_Input for this task_.
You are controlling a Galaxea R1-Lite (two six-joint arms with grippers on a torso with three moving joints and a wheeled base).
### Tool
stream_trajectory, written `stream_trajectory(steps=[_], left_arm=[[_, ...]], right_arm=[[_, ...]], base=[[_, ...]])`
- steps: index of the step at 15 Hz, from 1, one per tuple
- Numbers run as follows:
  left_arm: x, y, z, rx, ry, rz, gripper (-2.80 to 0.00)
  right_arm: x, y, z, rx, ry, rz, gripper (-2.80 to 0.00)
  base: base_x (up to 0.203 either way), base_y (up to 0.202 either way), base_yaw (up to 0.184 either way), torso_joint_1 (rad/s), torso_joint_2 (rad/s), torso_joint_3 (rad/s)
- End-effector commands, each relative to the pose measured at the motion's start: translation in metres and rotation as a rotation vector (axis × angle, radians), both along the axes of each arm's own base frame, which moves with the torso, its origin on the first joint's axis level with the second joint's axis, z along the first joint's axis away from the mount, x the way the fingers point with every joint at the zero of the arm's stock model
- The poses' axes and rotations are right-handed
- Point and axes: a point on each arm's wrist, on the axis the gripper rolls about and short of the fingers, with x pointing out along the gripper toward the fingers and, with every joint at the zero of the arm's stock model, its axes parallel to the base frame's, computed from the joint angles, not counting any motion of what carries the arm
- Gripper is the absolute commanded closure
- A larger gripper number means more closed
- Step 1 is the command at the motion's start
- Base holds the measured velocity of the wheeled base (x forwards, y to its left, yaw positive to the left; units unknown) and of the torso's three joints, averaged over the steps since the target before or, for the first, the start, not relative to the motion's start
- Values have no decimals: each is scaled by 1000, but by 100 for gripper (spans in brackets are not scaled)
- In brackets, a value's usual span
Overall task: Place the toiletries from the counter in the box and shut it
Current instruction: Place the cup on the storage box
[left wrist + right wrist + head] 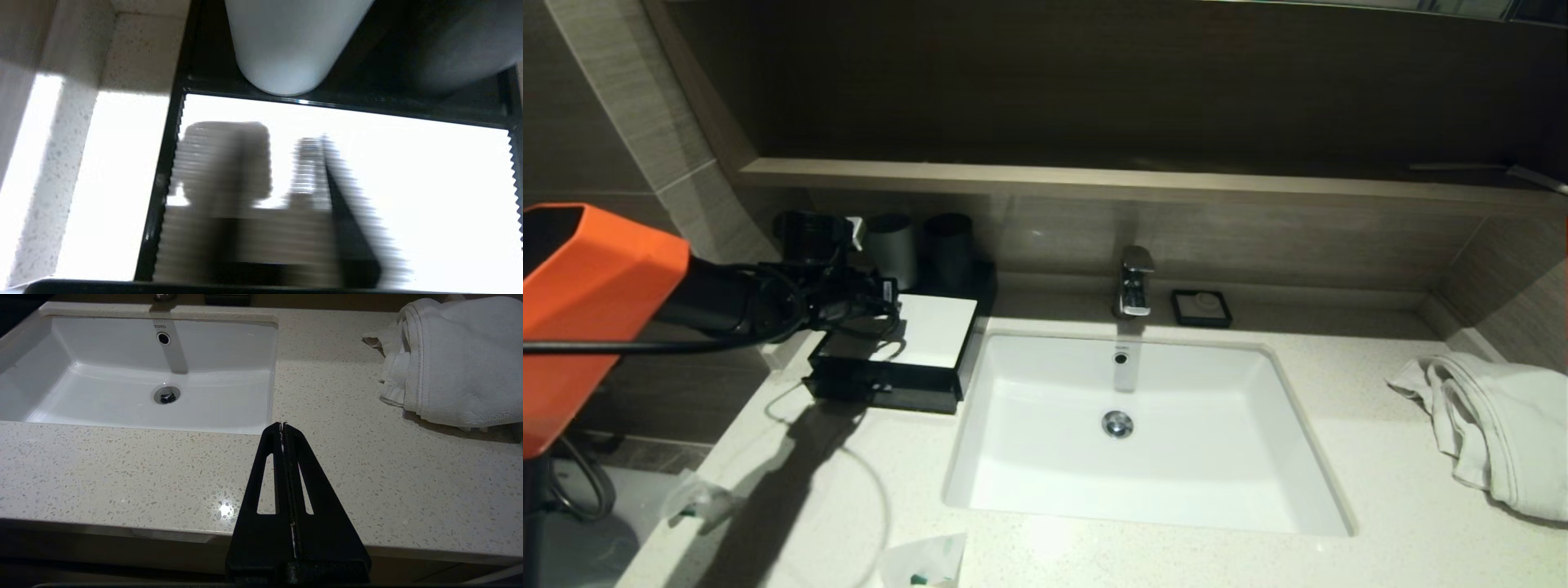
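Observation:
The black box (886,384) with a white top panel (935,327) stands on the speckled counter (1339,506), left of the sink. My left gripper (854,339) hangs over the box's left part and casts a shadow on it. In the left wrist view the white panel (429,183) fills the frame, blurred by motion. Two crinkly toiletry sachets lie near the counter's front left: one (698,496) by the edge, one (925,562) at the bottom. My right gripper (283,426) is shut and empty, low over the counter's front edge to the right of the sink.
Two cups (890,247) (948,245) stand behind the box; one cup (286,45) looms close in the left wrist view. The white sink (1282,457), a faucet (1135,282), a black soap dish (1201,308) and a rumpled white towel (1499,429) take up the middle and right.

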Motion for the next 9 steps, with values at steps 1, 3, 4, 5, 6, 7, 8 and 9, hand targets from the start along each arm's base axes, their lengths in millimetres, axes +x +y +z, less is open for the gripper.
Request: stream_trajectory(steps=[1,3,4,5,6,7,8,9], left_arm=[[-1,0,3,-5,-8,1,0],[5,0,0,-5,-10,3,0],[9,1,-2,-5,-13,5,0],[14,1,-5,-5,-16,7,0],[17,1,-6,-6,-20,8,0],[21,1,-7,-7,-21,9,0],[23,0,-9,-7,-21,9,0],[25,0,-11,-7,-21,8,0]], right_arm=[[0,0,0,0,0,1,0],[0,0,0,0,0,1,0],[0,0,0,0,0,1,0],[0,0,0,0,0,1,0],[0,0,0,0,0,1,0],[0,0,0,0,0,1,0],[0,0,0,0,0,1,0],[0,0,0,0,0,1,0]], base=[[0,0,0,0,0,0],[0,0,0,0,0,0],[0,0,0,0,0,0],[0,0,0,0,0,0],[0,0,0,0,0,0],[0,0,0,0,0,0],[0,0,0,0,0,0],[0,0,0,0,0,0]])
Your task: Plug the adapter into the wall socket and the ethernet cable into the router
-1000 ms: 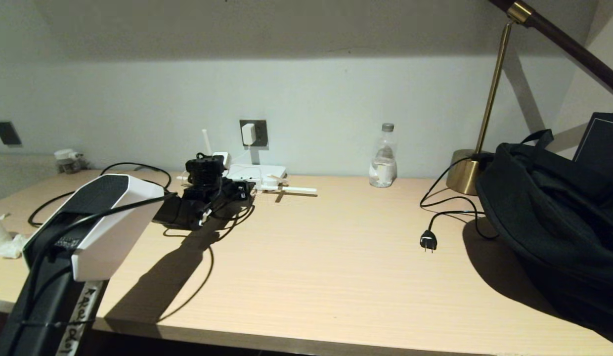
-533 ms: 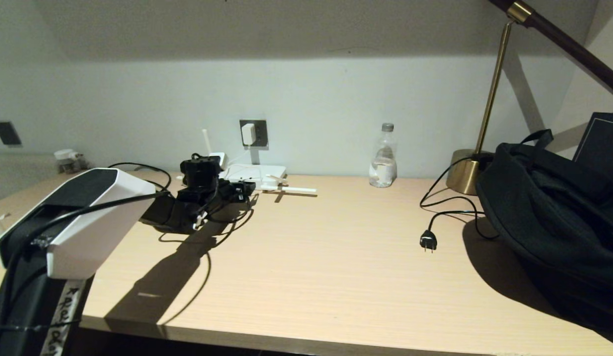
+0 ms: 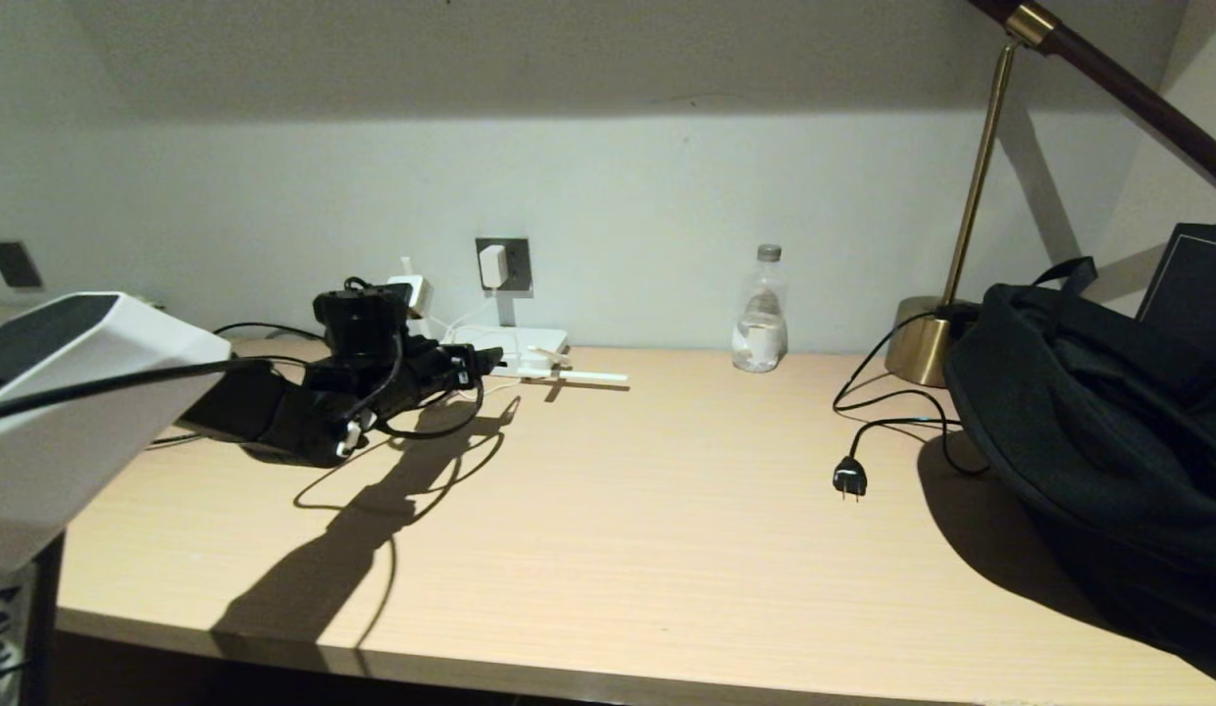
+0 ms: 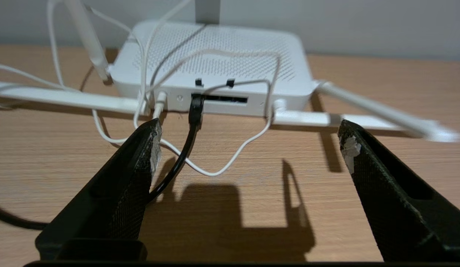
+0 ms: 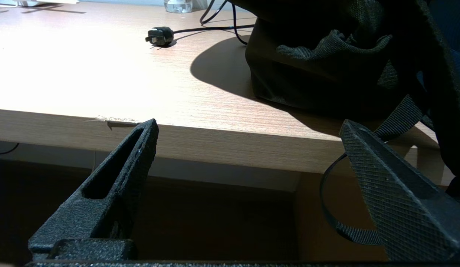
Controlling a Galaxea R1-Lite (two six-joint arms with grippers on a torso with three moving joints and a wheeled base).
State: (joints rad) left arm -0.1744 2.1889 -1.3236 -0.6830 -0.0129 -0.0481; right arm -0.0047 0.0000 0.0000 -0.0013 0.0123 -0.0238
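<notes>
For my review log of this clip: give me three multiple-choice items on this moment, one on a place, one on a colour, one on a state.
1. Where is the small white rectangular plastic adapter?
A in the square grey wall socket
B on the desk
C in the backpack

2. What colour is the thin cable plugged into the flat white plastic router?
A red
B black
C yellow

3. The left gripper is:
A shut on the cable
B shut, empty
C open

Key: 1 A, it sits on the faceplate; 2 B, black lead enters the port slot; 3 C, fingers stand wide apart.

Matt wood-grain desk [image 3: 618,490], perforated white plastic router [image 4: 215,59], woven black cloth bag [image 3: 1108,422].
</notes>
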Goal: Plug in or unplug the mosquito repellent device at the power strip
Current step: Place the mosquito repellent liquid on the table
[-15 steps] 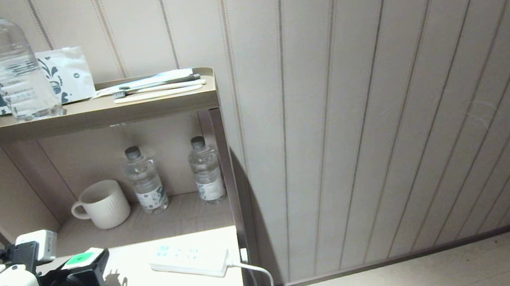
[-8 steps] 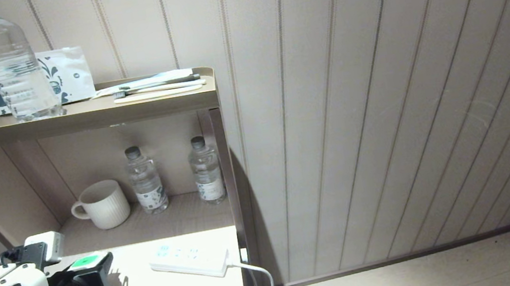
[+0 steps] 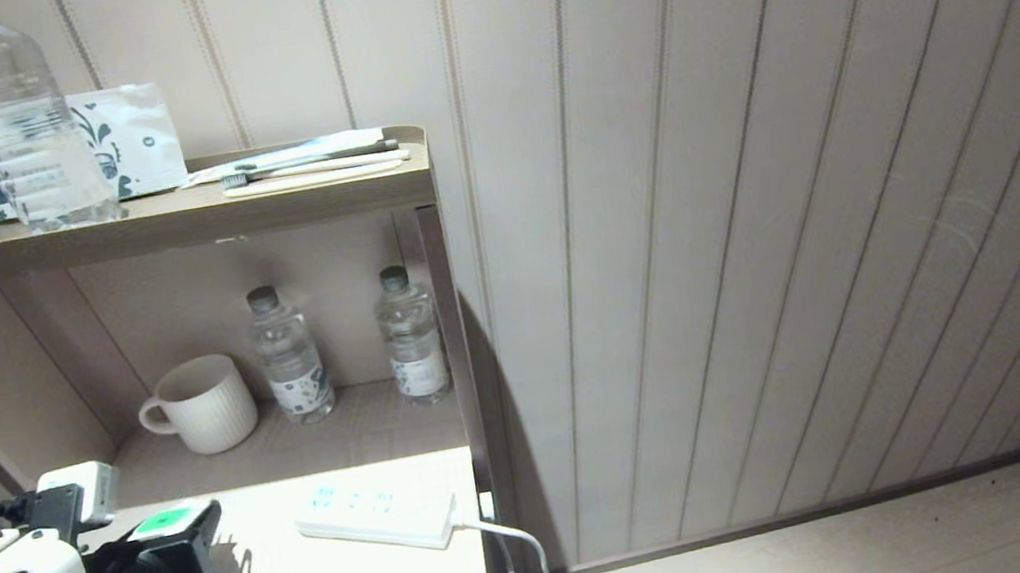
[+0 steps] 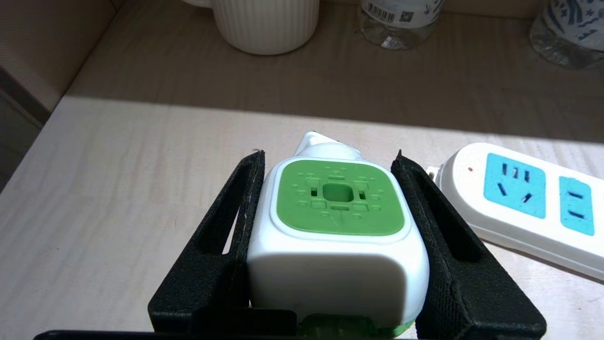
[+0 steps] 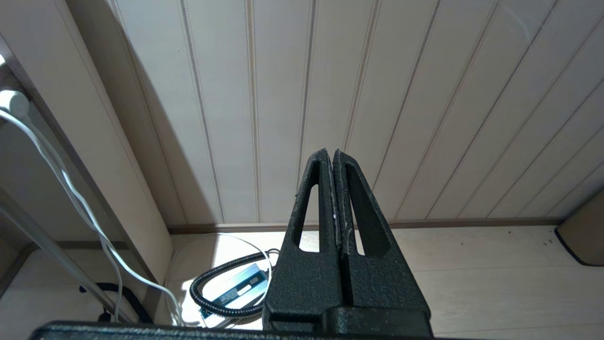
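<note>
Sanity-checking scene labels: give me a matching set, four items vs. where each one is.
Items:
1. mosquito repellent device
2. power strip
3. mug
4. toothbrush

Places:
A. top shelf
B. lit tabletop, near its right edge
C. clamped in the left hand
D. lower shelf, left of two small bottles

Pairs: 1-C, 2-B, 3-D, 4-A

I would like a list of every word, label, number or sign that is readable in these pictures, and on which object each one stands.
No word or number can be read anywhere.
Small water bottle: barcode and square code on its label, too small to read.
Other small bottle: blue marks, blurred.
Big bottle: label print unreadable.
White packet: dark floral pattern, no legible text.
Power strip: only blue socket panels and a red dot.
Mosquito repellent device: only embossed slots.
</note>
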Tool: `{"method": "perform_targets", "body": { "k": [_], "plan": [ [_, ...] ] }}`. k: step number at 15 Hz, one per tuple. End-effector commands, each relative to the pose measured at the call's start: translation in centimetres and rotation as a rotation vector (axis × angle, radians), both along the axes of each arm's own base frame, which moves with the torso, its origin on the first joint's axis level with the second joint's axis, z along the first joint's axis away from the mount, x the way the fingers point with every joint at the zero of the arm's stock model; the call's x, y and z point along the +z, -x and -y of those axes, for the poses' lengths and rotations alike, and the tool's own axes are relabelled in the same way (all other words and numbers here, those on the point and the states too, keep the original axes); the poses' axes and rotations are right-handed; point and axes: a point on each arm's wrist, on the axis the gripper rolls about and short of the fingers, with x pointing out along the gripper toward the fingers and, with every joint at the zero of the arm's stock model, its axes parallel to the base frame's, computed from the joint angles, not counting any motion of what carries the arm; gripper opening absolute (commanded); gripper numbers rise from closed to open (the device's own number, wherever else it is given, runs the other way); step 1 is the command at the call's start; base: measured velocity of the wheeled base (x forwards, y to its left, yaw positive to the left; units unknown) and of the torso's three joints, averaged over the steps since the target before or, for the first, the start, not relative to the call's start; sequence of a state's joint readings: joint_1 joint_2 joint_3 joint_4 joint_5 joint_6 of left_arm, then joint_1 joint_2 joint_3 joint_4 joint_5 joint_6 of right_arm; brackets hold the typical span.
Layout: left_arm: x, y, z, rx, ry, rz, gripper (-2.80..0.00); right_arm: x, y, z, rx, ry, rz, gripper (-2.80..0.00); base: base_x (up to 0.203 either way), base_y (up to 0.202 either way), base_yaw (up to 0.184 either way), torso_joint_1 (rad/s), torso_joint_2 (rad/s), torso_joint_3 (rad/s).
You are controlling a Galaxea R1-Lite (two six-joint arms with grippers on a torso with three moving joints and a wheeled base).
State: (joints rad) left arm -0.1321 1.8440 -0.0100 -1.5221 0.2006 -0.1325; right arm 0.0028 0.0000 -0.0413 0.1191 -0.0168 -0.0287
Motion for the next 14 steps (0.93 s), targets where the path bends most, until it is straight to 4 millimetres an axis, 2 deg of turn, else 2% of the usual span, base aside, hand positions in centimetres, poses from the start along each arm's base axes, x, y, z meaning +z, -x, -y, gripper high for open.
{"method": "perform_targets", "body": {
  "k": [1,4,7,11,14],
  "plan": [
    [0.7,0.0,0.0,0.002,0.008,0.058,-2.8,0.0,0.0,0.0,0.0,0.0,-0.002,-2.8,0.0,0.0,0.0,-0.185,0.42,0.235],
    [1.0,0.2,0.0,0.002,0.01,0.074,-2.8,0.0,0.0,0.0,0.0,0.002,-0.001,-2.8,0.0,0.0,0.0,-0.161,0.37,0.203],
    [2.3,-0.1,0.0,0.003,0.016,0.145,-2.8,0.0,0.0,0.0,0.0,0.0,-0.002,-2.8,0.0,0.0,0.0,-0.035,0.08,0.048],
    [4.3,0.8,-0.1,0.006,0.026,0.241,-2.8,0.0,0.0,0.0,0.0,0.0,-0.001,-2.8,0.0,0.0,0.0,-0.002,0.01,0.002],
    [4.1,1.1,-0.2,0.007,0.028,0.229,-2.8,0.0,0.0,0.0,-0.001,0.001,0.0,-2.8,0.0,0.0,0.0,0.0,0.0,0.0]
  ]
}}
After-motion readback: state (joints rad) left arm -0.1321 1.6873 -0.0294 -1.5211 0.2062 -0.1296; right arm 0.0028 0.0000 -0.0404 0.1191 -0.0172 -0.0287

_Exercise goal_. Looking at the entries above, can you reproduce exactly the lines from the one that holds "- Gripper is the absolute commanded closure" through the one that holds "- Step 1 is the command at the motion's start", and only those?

_Solution for this task_.
- Gripper is the absolute commanded closure
- A larger gripper number means more closed
- Step 1 is the command at the motion's start

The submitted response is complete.